Your instructions —
Output the listing below exactly, minus its images.

── Dataset section

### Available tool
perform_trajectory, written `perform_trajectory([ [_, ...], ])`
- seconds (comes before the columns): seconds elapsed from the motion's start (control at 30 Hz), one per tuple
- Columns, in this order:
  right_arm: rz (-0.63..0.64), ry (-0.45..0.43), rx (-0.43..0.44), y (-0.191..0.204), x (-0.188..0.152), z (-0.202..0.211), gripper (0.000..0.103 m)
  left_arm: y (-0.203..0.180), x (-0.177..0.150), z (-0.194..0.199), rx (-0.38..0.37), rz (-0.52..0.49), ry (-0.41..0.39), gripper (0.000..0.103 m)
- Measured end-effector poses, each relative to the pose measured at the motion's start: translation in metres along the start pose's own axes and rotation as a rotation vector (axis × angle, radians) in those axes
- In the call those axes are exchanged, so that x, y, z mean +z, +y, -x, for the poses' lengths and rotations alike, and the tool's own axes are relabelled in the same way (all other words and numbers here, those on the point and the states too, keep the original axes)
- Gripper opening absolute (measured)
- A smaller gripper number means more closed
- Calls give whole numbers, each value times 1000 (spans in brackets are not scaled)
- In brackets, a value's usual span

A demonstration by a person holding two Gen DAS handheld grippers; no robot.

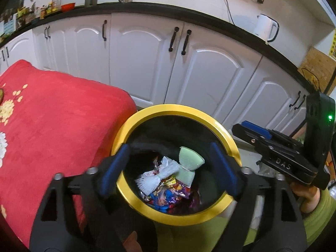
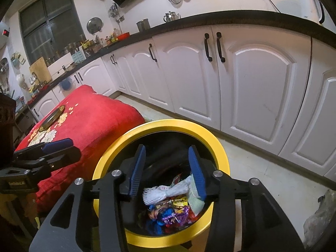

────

Response to this exercise —
### Available tool
perform_trajectory, written `perform_trajectory([ [_, ...], ])`
- seconds (comes before the columns): seconds elapsed from the motion's start (control at 30 Hz), one per tuple
- Columns, in this order:
  right_arm: rz (-0.63..0.64), ry (-0.45..0.43), rx (-0.43..0.44), y (-0.191..0.204), x (-0.188..0.152), z (-0.202..0.211), gripper (0.000..0.103 m)
  left_arm: y (-0.203..0.180), x (-0.177..0.150), z (-0.194..0.199), rx (-0.38..0.37), rz (-0.52..0.49), ry (-0.41..0.39), gripper (0.000..0.103 m)
- Measured end-effector poses, each relative to the pose measured at the motion's start: translation in metres along the start pose's own axes and rotation as a rotation vector (axis × angle, radians) in those axes
- In the call those axes are exchanged, so that x, y, z mean +z, +y, -x, for the poses' lengths and rotations alike, and the tool's own axes are relabelled in the same way (all other words and numbers here, those on the point and the states too, keep the original axes)
- Gripper opening absolute (measured)
- A smaller gripper number means more closed
- Calls give whole numbers, each value times 1000 (spans in brackets are not scaled)
- In brackets, a value's usual span

A demonstration by a person holding two Gen DAS handheld grippers; no robot.

This answer requires no additional content.